Work to be completed. Leave the pictures aside and copy all the data exactly.

(Given information begins)

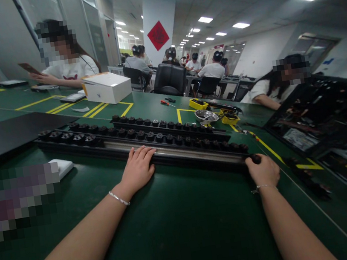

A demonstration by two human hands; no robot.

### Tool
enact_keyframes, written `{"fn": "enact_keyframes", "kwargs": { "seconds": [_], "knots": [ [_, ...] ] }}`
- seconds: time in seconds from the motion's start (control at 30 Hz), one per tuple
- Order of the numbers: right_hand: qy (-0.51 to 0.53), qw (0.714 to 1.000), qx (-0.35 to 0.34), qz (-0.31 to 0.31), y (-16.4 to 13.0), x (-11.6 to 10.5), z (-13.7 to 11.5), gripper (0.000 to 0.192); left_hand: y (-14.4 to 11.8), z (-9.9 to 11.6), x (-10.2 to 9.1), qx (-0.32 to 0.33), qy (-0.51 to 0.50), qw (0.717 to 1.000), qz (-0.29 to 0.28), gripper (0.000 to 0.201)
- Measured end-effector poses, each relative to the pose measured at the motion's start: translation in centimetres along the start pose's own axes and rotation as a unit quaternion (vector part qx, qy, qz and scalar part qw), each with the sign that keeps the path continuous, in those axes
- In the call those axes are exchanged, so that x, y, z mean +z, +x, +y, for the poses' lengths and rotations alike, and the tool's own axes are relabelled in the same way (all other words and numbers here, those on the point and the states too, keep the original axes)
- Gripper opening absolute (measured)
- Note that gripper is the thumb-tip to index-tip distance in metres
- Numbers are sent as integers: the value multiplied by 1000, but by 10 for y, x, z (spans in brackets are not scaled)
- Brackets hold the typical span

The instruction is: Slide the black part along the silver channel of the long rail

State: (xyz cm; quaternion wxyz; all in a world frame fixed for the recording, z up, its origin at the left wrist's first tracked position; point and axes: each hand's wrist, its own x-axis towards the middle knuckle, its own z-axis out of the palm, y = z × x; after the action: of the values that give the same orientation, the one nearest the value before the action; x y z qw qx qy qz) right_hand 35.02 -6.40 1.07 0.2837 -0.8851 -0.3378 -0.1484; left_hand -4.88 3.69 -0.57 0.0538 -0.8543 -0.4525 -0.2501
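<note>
Across the green table lies a long black rail [197, 157] with a pale metallic channel. Small black round parts [77, 138] sit in a row at its left end. My left hand [137, 169] rests on the rail near its middle, palm down, fingers stretched over the edge. At the right end, my right hand [265, 171] has its fingers curled around a small black round part [256, 159], touching the rail end; its underside is hidden. Just behind lie two more black rails [168, 138] filled with similar parts.
A metal bowl [207, 116], yellow bins [198, 104] and a screwdriver [167, 103] lie beyond the rails. A white box [107, 87] stands back left, a black open-framed unit [329, 112] at right. Two people sit across the table [187, 231].
</note>
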Motion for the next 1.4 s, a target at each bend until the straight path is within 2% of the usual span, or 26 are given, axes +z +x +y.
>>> {"fn": "enact_keyframes", "kwargs": {
  "seconds": [0.23, 0.77, 1.4],
  "knots": [
    [-14, 999, 16, -48, 2, -2, 2, 48, 1, 0, -1, -6, -11, 1000, -7, 48],
    [3, 997, 49, -56, 4, -1, 6, 47, 1, -1, -1, -6, -24, 1000, -4, 46],
    [16, 996, 54, -63, 10, 3, 13, 48, 3, -1, 0, -15, -36, 999, -3, 43]
  ]
}}
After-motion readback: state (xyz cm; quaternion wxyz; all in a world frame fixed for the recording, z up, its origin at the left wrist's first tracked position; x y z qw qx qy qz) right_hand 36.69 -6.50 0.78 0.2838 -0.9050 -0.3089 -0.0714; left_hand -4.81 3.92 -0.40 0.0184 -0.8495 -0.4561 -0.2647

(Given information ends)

Finished task.
A demonstration by two human hands; no robot.

### Tool
enact_keyframes, written `{"fn": "enact_keyframes", "kwargs": { "seconds": [_], "knots": [ [_, ...] ] }}`
- seconds: time in seconds from the motion's start (control at 30 Hz), one per tuple
- Order of the numbers: right_hand: qy (-0.51 to 0.53), qw (0.714 to 1.000), qx (-0.35 to 0.34), qz (-0.31 to 0.31), y (-16.4 to 13.0), x (-11.6 to 10.5), z (-13.7 to 11.5), gripper (0.000 to 0.192); left_hand: y (-14.4 to 11.8), z (-9.9 to 11.6), x (-10.2 to 9.1), qx (-0.32 to 0.33), qy (-0.51 to 0.50), qw (0.717 to 1.000), qz (-0.29 to 0.28), gripper (0.000 to 0.201)
- Measured end-effector poses, each relative to the pose measured at the motion's start: translation in centimetres along the start pose's own axes and rotation as a unit quaternion (vector part qx, qy, qz and scalar part qw), each with the sign that keeps the path continuous, in those axes
- In the call those axes are exchanged, so that x, y, z mean +z, +x, +y, for the poses' lengths and rotations alike, and the tool's own axes are relabelled in the same way (all other words and numbers here, those on the point and the states too, keep the original axes)
- Gripper opening absolute (measured)
- Note that gripper is the thumb-tip to index-tip distance in metres
- Numbers are sent as integers: the value multiplied by 1000, but by 10 for y, x, z (spans in brackets are not scaled)
- Brackets hold the typical span

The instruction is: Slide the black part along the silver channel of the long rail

State: (xyz cm; quaternion wxyz; all in a world frame fixed for the recording, z up, its origin at the left wrist's first tracked position; point and axes: each hand's wrist, its own x-axis towards the middle knuckle, its own z-axis out of the palm, y = z × x; after the action: of the values that give the same orientation, the one nearest the value before the action; x y z qw qx qy qz) right_hand 35.02 -6.40 1.07 0.2837 -0.8851 -0.3378 -0.1484; left_hand -4.88 3.69 -0.57 0.0538 -0.8543 -0.4525 -0.2501
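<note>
Across the green table lies a long black rail [197, 157] with a pale metallic channel. Small black round parts [77, 138] sit in a row at its left end. My left hand [137, 169] rests on the rail near its middle, palm down, fingers stretched over the edge. At the right end, my right hand [265, 171] has its fingers curled around a small black round part [256, 159], touching the rail end; its underside is hidden. Just behind lie two more black rails [168, 138] filled with similar parts.
A metal bowl [207, 116], yellow bins [198, 104] and a screwdriver [167, 103] lie beyond the rails. A white box [107, 87] stands back left, a black open-framed unit [329, 112] at right. Two people sit across the table [187, 231].
</note>
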Motion for the next 1.4 s, a target at each bend until the straight path is within 2% of the usual span, or 26 are given, axes +z +x +y.
>>> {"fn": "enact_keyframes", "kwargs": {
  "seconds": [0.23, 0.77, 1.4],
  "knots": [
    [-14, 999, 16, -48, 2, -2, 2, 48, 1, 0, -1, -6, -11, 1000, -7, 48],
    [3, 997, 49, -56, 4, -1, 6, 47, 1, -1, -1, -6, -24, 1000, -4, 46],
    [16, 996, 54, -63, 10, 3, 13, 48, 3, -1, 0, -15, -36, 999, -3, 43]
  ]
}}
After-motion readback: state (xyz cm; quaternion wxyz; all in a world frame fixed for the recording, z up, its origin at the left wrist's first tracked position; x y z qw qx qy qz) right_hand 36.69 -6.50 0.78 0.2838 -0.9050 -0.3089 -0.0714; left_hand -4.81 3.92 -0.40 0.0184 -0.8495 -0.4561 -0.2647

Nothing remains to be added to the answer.